| 注目される核開発との関連性
「またか。もうこれ以上、総連にはいられない」総連活動歴20年のAさんはつぶやいた。11月27日、拉致問題に続き、朝鮮総連と北朝鮮を結ぶ不正事件が新たに発覚した。朝鮮総連中央本部の南昇祐副議長は、組織内部に渦巻く否定的なムードをいち早く読み取ったのかもしれない。(政治欄に関連記事)
軍関係、高級官僚の治療剤?
「前例のない極めて悪質で許しがたい暴拳である。在日朝鮮人に対する不当な弾圧と人権侵害を即時中止することを強く要求する」
総連の決まり文句ではあるが、家宅捜索の第一報を知って、南昇祐副議長の談話は早かった。彼ら活動家たちは3日後には、都内で家宅捜査を糾弾する集会を開いた。

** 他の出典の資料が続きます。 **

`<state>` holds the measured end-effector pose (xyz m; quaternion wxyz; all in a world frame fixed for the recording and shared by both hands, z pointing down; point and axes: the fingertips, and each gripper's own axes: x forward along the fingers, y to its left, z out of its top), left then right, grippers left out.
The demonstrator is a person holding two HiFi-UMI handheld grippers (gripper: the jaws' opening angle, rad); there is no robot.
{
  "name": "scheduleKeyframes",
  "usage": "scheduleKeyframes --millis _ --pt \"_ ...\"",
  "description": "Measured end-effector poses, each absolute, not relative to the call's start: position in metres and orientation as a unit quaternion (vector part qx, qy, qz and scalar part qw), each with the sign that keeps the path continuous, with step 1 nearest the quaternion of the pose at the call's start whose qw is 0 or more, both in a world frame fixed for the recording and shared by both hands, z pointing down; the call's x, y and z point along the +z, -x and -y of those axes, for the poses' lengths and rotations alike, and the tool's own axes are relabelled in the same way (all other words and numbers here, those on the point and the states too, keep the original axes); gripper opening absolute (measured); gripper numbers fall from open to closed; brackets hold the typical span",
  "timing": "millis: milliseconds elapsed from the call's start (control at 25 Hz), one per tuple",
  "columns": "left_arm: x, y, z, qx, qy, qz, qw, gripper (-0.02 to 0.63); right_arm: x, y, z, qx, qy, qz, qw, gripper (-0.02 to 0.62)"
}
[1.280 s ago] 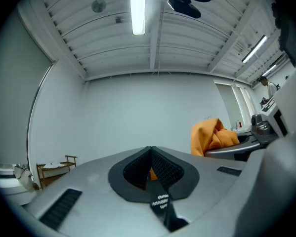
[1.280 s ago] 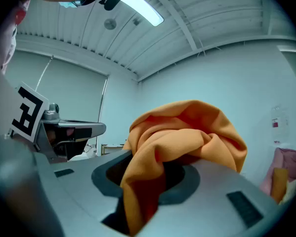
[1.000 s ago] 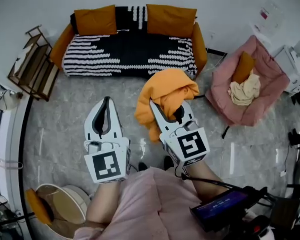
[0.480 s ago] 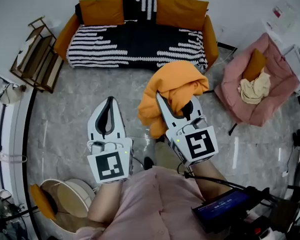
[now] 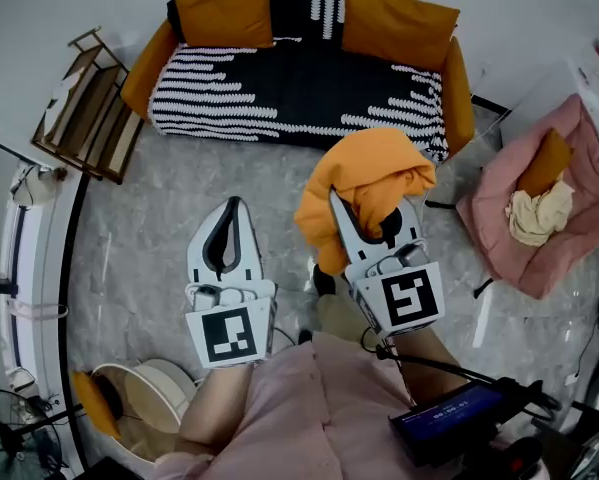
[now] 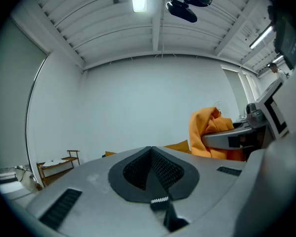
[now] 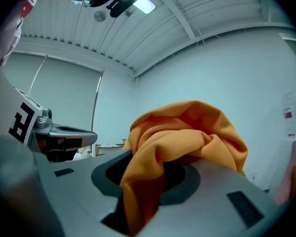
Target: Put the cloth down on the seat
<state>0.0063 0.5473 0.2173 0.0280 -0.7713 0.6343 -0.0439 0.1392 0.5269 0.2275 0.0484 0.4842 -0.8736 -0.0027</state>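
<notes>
Right tool: I am clamping it on the orange cloth. In the right gripper view one fold is running down between the jaws, and the rest is bunching up over the top of them. Gripping a bunched fold rather than an edge is, I judge, holding the bulk together so that nothing is trailing on the floor.

The cloth is hanging in the air in front of the striped sofa seat, near its right front corner and not resting on it.

Left tool: I am carrying it alongside, jaws pressed together on nothing. I judge it idle, since one tool is enough for a light cloth.

Step in hand: carrying. The release calls for reaching forward over the seat first.
</notes>
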Motion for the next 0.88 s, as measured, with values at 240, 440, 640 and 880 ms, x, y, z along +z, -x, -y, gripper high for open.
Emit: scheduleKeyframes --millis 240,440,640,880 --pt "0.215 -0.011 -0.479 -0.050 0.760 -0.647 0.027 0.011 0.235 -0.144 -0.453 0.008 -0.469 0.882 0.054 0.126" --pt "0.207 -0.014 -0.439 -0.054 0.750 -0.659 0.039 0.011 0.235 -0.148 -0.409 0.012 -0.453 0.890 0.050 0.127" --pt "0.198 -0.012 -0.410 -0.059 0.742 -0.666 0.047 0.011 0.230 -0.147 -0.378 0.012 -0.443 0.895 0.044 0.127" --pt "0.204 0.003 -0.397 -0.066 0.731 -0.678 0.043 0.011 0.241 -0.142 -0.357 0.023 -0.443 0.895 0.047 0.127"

警視庁公安部の調べでは、女が今年5月に万景峰号に積もうとした医薬品は200ミリリットル入り点滴薬「強力モリアミンS」60パックと肝臓疾患用薬品「強力ネオミノファーゲンシー」120アンプル。
肝臓治療薬は、被曝治療にも有効とされていることから、核開発との関連性もささやかれている。厚生労働省の医薬食品局によると、効果の確認はできていない。

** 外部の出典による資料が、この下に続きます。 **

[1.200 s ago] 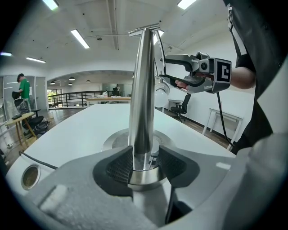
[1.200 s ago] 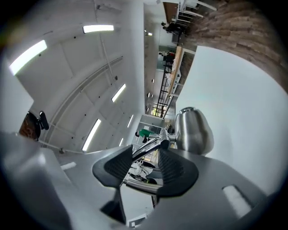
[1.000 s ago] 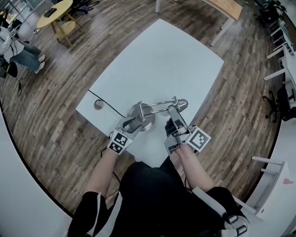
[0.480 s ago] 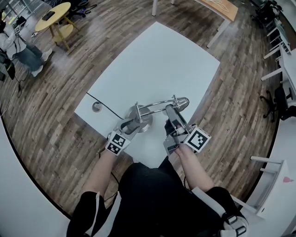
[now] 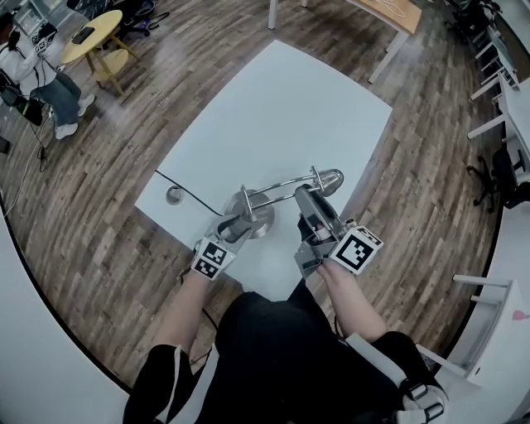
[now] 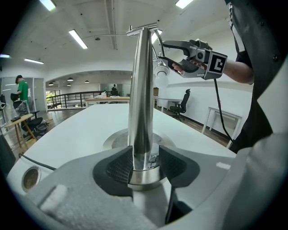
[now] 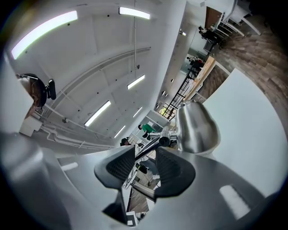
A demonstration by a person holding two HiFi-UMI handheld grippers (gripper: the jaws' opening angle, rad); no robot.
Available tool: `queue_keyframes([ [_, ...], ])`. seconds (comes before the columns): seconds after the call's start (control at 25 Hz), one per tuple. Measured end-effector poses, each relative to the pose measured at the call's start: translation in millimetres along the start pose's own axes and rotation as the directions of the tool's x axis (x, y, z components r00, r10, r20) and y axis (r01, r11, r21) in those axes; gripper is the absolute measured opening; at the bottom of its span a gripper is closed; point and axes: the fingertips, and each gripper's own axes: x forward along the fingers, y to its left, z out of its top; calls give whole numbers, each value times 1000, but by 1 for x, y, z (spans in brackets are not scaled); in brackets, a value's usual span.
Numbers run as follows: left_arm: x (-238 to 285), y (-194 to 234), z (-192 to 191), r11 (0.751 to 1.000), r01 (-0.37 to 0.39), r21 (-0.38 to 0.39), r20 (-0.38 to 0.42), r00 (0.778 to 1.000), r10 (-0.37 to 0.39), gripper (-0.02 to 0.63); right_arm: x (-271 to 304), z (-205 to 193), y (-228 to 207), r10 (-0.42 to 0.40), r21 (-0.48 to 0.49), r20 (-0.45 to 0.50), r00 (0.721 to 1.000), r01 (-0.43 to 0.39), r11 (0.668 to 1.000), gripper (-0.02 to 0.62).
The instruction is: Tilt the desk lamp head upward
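A chrome desk lamp stands near the front edge of the white table [image 5: 281,108], with its round base [image 5: 263,224] and upright post [image 6: 140,90]. My left gripper [image 5: 236,222] is shut on the post low down, pads on both sides [image 6: 143,164]. Two thin arm rods [image 5: 281,186] run right to the bell-shaped lamp head [image 5: 329,177], whose bulb [image 6: 161,76] points down. My right gripper [image 5: 308,199] is just behind the head [image 7: 195,128]. Its jaws [image 7: 144,152] are closing around the arm rods, and a gap still shows at the pads.
A black cable [image 5: 195,192] runs from the base to a grommet hole [image 5: 174,195] at the table's left corner. A yellow round table [image 5: 95,25] and a seated person [image 5: 41,83] are far left. Office chairs [image 5: 497,182] stand at the right on the wood floor.
My right gripper has edged forward along the lamp arm toward the head. The left gripper has stayed clamped on the post.
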Motion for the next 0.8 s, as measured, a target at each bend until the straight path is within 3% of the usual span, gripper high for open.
queue_keyframes([
  [0.8,0,-2,0,1000,1,-8,3,1000,-1,179,4,12,30,18,-152,-18,1000,-20,988,112],
])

女はなぜ北朝鮮にこれらの医薬品を持ち込もうとしたのか。
南昇祐副議長は、「ガンの手術をした女性が、自分のために持っていったものだ」と談話文で強調している。だが、今年6月に神奈川県警が摘発した別の事件でも、今回と同じ2種類の医薬品が北朝鮮に輸出されていたことが分かっている。

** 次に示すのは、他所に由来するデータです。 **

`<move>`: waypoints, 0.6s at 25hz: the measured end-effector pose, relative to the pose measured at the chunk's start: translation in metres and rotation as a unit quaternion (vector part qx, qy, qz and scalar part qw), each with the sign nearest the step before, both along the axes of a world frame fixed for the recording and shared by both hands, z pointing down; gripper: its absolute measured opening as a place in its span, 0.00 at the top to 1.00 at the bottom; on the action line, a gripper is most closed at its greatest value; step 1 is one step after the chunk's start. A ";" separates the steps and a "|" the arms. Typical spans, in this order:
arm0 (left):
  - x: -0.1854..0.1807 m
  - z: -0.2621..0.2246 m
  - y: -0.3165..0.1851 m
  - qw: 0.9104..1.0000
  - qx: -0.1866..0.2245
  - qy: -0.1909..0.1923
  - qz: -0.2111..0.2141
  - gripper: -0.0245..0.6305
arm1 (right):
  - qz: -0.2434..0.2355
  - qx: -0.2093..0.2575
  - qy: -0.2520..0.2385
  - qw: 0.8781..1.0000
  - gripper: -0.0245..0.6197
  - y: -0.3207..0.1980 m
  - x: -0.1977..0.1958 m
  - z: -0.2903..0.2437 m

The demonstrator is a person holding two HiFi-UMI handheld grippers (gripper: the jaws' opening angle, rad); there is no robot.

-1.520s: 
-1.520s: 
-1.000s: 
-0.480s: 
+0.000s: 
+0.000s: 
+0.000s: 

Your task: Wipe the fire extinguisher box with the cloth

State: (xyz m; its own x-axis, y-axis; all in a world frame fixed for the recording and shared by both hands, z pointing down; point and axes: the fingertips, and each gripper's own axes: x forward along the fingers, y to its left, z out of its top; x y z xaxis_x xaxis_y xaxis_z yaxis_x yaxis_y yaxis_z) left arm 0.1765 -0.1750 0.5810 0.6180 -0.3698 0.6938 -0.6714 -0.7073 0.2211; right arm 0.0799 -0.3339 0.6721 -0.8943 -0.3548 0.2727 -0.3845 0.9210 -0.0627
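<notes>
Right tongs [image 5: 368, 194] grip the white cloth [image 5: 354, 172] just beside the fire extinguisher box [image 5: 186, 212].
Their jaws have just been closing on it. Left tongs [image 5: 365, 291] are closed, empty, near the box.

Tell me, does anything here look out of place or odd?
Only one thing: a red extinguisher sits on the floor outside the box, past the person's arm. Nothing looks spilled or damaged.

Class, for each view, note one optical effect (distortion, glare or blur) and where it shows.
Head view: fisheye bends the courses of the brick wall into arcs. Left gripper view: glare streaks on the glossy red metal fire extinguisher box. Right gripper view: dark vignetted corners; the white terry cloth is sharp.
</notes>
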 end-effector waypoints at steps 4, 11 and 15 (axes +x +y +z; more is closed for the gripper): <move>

「軍関係、高級官僚の治療剤だ」と話すのは元総連活動家L氏だ。
ここ最近、北朝鮮では日本の医薬品を必要とする風潮が広がっていたという。一般住民は薬どころか飢餓の淵にある。富裕層で医薬品の需要は高いと、L氏は言う。また、治療薬が利益を生むことに目をつけた高級官僚が商売としている可能性もあると指摘する。
とはいえ、医薬品の輸出目的は何一つ明らかにされていない。
確かなのは今年に入り、万景峰号を使って北朝鮮に輸出された点滴薬は1万袋を超えるということだ。